Jonathan salió del bar y yo fui tras él. Caminaba con la maleta en la mano, despacio, cabizbajo, dando patadas a objetos que encontraba por el suelo. Se detuvo junto a uno de los puentes del Sena y un escalofrío me recorrió la espalda…

Respiré aliviado al verlo bajar por unos peldaños de metal incrustados en la pared. Se sentó junto al río, con las piernas flexionadas y sujetas entre los brazos. Miraba al infinito.

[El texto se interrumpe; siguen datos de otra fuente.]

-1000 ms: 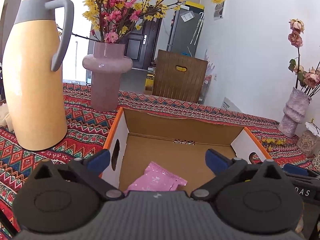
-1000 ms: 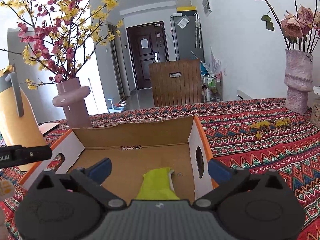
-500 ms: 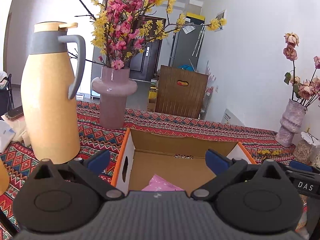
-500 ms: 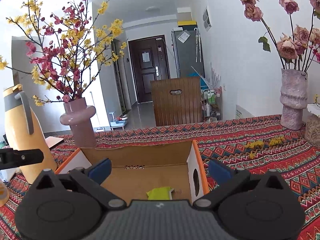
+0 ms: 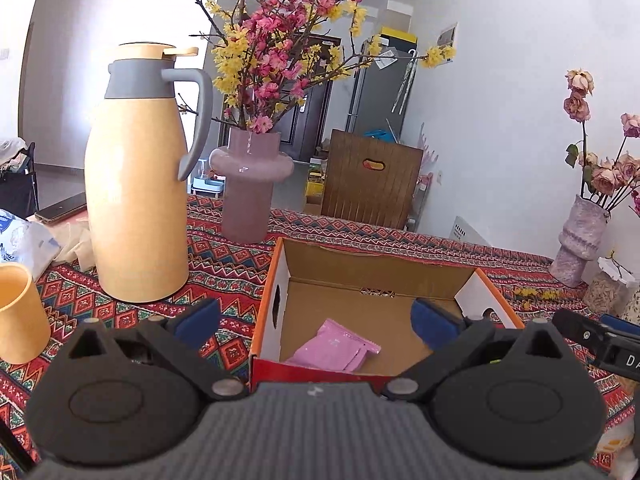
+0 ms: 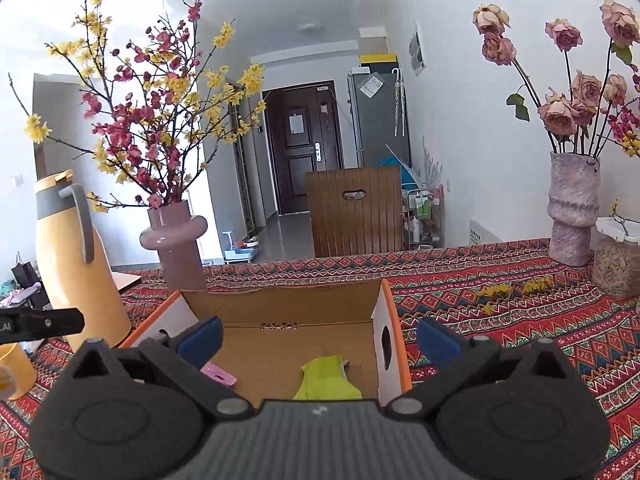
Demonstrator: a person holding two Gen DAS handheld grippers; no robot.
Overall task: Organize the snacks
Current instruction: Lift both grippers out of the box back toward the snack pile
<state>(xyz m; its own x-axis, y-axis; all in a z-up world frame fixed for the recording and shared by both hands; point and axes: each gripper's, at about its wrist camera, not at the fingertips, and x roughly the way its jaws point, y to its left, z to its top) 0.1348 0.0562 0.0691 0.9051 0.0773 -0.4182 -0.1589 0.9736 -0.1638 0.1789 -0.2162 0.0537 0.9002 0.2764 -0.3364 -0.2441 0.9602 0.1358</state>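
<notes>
An open cardboard box (image 5: 280,280) (image 6: 390,320) with orange edges stands on the patterned tablecloth. A pink snack packet (image 5: 334,348) (image 6: 218,374) lies on its floor at the left side. At the right side lies a yellow-green snack packet (image 6: 326,378). My left gripper (image 5: 316,320) hovers open in front of the box, with nothing between its blue pads. My right gripper (image 6: 318,338) is open too, over the box's near side, and holds nothing. The right gripper's tip (image 5: 592,338) shows at the right of the left wrist view.
A tall yellow thermos jug (image 5: 136,200) (image 6: 76,260) and a yellow cup (image 5: 18,312) stand left of the box. A pink vase of blossoms (image 5: 248,192) (image 6: 176,248) is behind it. Far right stand a rose vase (image 6: 572,208) and a jar (image 6: 618,260). A wooden chair back (image 6: 354,210) rises beyond the table.
Both grippers have pulled back and up from the box, so it looks smaller and farther. The two packets stay on the box floor. Both stay open.
</notes>
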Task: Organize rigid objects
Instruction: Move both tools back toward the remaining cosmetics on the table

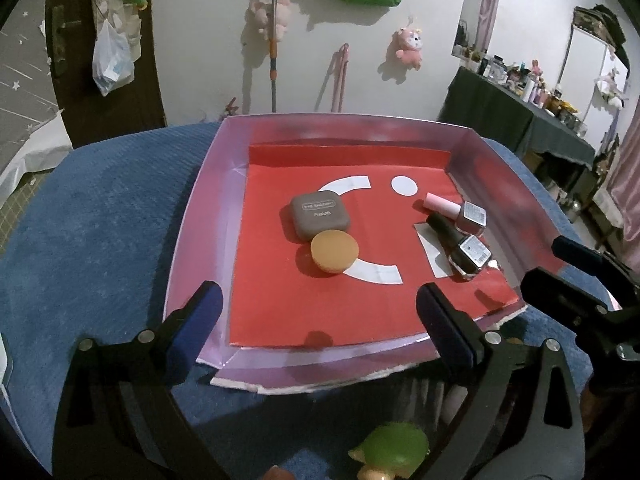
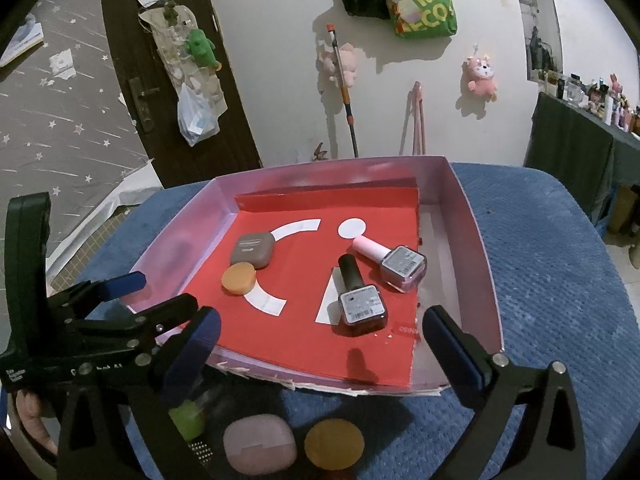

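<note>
A lilac-walled tray with a red liner lies on a blue cloth. In it rest a grey square case touching an orange round puck, and to the right a pink-capped polish bottle beside a black-capped polish bottle, both lying down. My left gripper hovers open over the tray's near edge, holding nothing. My right gripper is open too, over the near edge short of the black-capped bottle and the pink-capped bottle. The grey case and the puck lie further left.
On the cloth in front of the tray lie a pink case, a second orange puck and a green bottle. A green toy sits under my left gripper. A wall with hung toys and a dark door stand behind.
</note>
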`<state>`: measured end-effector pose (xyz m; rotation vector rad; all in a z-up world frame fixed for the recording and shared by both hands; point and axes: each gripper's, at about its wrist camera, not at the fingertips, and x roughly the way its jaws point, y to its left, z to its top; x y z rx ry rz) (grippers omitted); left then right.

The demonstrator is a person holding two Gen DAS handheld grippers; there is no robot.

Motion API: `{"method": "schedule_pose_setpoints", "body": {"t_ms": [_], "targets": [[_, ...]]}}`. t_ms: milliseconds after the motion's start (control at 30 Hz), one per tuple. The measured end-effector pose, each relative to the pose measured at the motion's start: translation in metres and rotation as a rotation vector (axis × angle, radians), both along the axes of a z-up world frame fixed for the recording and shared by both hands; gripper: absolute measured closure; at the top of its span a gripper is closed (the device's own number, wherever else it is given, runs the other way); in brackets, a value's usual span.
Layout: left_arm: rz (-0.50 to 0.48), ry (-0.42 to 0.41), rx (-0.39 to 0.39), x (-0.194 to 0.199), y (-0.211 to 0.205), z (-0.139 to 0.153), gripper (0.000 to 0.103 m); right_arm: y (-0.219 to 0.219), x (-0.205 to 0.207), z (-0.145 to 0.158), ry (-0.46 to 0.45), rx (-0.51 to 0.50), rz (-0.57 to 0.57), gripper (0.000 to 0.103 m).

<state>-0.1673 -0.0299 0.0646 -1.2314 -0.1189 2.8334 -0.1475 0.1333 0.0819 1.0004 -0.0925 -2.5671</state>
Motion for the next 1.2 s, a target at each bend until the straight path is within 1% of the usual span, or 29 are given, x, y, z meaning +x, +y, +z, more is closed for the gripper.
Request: {"method": "schedule_pose_setpoints", "body": {"t_ms": [233,533,667,833,933,1100,1200], "targets": [[-0.007,0.002,-0.009,0.013,0.001,0.001,0.004,0.002,0.014,0.003,0.009,0.002,-0.003,0.0],[-0.016,0.002,0.005,0.031,0.001,0.003,0.004,0.005,0.035,0.008,0.007,-0.023,0.007,0.0],[-0.029,0.008,0.004,0.043,0.004,0.004,0.004,0.003,0.046,0.009,0.012,-0.007,0.023,0.0],[-0.054,0.035,-0.016,0.063,0.011,0.009,0.004,0.003,0.058,0.007,0.022,0.017,0.028,0.007],[-0.045,0.045,-0.032,0.071,0.013,0.009,0.004,0.006,0.062,0.006,0.018,0.012,0.023,0.011],[-0.045,0.032,-0.012,0.078,0.011,0.004,0.004,0.011,0.07,0.0,0.007,0.01,0.016,0.017],[-0.051,0.034,-0.004,0.085,0.012,0.002,0.004,0.013,0.075,-0.004,-0.001,0.008,0.018,0.018]]}}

Se mantuvo en esa posición durante lo que me parecieron veinte minutos, aunque el tiempo transcurría de un modo tan extraño que no me atrevo a precisarlo.

De pronto se levantó. A dos metros de nuestra posición había una enorme barra de hierro en la que yo no había reparado. Fue directo hacia ella y la cogió. Se colocó en la parte inferior del puente y, sujetándola con ambas manos, empezó a escribir. La barra se incrustaba en la dura roca como si se tratase de arcilla. Grabó dos frases, una debajo de la otra.

DESGRACIADO EL QUE ELIGIÓ UNA VIDA SIN SUEÑOS

DESGRACIADO EL QUE MURIÓ SIN LUCHAR POR ELLOS

Dejó la barra en el suelo y subió por la escalerilla. Se apoyó en la barandilla del puente, con la vista fija en las congeladas aguas del Sena. Aunque yo sabía lo que iba a ocurrir, no pude hacer nada para evitarlo.

La fina capa de hielo crujió al sentir el impacto del cuerpo. La maleta que contenía “LA GRAN NOVELA AMERICANA” aguantó unos segundos más, flotando sobre un pequeño bloque. Finalmente se hundió también.